La majorité des blessures graves enregistrées lors des manifestations des "gilets jaunes" provenaient de l'utilisation de ces armes de défense des forces de l'ordre.

Le parquet de Bordeaux (Gironde) a ouvert une enquête à la suite de la blessure d'un manifestant samedi 12 janvier, à la suite d'un tir de flashball. La plupart des blessures sérieuses enregistrées depuis le début des manifestations concernent l'utilisation de cette arme non létale, mais dangereuse par les forces de l'ordre. "J'ai reçu un flashball à ce niveau-là, et je suis tombé par terre pendant une heure", explique Sébastien Messina, blessé à Paris samedi et opéré d'une fracture de la mâchoire depuis. Il ne sait pas si la paralysie actuelle d'une partie du visage disparaîtra.

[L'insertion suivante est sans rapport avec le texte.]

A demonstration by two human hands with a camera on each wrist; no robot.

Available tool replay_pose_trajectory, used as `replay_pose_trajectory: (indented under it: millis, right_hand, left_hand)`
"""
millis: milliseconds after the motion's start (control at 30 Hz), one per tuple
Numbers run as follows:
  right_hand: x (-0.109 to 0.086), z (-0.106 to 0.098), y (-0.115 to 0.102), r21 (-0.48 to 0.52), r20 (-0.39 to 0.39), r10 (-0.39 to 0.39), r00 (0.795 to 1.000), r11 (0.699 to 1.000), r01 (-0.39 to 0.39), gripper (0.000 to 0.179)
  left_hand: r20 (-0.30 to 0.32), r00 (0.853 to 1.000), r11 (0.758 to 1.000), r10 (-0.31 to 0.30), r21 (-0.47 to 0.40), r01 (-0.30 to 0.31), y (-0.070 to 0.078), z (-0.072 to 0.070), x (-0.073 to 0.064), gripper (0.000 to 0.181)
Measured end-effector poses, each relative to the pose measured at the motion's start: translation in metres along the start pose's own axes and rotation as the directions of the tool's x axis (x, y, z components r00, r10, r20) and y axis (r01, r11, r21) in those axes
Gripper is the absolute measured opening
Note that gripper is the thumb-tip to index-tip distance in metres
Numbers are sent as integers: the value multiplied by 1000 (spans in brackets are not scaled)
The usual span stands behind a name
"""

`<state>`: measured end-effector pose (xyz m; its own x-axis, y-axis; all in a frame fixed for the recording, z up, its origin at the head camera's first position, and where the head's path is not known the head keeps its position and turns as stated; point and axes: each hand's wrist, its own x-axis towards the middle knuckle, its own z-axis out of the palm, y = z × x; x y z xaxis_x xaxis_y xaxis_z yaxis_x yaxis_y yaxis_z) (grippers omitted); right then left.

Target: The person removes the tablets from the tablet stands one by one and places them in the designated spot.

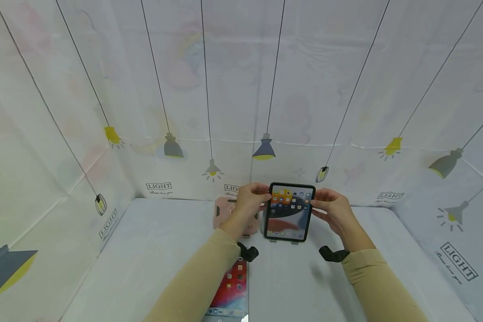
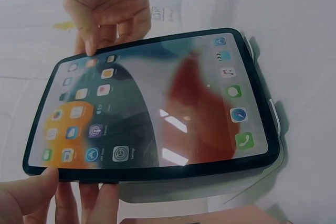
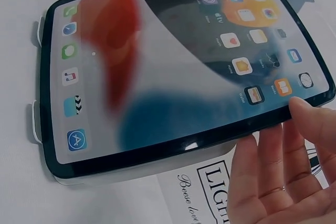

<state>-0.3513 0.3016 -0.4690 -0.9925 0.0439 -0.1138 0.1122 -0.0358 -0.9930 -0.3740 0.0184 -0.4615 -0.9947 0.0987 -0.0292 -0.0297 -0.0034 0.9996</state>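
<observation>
A tablet (image 1: 288, 213) with a black rim and a lit home screen leans back, its lower edge against the small lips (image 2: 276, 118) of a pale stand (image 2: 194, 190). Most of that stand is hidden behind the tablet. My left hand (image 1: 247, 202) pinches the upper left edge, thumb at the front rim and fingers behind. On the opposite side, my right hand (image 1: 335, 209) holds the upper right edge the same way, as the right wrist view shows with the thumb (image 3: 310, 116) on the rim.
Behind my left hand stands a pink stand (image 1: 222, 213), partly covered. A second tablet (image 1: 237, 288) with a red and blue screen lies near the front, under my left forearm. The white table (image 1: 165, 250) meets a wall sheet (image 1: 233, 103) printed with lamps.
</observation>
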Motion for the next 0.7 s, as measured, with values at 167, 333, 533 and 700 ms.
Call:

Des armes à l'utilisation très réglementée

Depuis le début du mouvement des "gilets jaunes", 93 blessés graves ont été recensés, dont 68 à la suite de tirs de flashballs ou de lanceurs de balles de défense LBD 40. Ces deux armes doivent être utilisées à des distances minimales précises, et avec des zones du corps qu'il ne faut pas viser (visage et parties génitales), pourtant ces zones sont parfois touchées. Depuis un an, le défenseur des droits demande à ce que ces armes soient retirées des dotations des policiers.